Your task:
Set down exactly the lines of the listing below, please, beginning with the first and ending with the line that holds "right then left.".

Recorded data:
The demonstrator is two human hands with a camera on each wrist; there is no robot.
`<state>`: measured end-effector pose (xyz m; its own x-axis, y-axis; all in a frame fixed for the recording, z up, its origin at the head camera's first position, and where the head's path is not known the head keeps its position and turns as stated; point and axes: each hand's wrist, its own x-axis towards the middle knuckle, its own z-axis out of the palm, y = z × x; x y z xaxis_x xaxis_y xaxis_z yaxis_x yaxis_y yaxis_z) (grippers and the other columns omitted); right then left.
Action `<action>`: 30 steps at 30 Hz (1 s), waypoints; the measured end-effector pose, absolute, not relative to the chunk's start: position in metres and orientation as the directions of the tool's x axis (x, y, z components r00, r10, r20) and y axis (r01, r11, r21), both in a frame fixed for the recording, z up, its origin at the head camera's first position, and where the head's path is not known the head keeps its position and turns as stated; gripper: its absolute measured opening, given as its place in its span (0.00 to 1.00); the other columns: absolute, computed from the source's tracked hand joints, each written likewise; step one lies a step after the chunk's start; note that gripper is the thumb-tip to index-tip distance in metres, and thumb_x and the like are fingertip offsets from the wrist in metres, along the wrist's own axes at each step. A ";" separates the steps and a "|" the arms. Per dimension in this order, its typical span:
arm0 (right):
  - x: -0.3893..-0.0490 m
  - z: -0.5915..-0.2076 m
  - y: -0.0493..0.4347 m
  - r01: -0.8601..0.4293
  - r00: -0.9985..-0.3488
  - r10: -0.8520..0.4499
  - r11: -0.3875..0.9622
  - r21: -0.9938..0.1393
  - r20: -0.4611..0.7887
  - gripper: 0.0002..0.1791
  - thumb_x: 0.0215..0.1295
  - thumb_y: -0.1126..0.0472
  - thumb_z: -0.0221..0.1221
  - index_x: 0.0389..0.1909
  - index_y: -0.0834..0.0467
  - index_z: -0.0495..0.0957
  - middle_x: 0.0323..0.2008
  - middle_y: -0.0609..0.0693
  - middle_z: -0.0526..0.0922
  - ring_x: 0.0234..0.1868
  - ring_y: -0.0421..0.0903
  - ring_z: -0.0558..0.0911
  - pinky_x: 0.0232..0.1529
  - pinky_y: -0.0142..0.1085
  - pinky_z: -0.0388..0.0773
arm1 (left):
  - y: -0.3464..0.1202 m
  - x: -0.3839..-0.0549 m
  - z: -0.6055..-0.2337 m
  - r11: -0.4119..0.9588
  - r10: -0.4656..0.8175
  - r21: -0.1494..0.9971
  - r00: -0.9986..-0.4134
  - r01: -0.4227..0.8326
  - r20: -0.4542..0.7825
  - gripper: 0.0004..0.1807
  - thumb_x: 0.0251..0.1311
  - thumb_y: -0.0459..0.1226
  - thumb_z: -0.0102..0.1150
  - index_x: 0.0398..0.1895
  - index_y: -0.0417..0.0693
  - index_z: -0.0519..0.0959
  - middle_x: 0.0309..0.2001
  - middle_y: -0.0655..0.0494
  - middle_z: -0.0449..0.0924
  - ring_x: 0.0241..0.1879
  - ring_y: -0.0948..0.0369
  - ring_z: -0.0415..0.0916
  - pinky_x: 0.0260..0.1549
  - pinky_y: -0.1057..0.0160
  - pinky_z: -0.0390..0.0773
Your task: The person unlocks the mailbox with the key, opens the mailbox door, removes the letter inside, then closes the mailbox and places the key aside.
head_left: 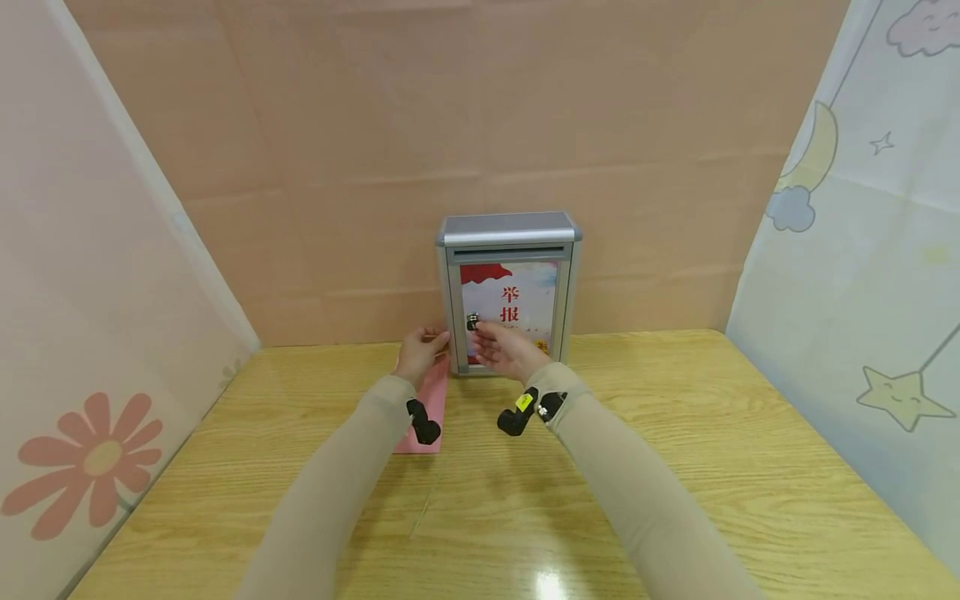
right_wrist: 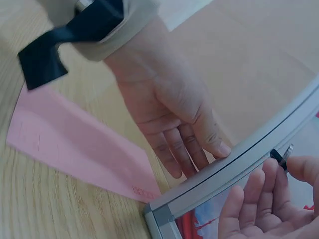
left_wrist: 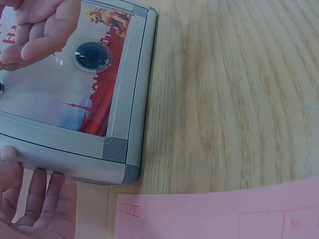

Task solution:
The demonstrator is two human hands with a camera on each wrist; there is no robot.
`<state>`: measured end-effector pose (xyz m; its own x-axis, y-axis; all in a frame fixed for the recording, z up, its origin at the head camera's first position, and where the head's path is not known the head keeps its position and turns as stated; point and axes: each hand's wrist, its own x-axis towards the middle knuckle, its own z-axis out of the palm, y = z × x; x y z xaxis_x xaxis_y xaxis_z yaxis_x yaxis_y yaxis_z) (grippers and the other columns omitted); right then left.

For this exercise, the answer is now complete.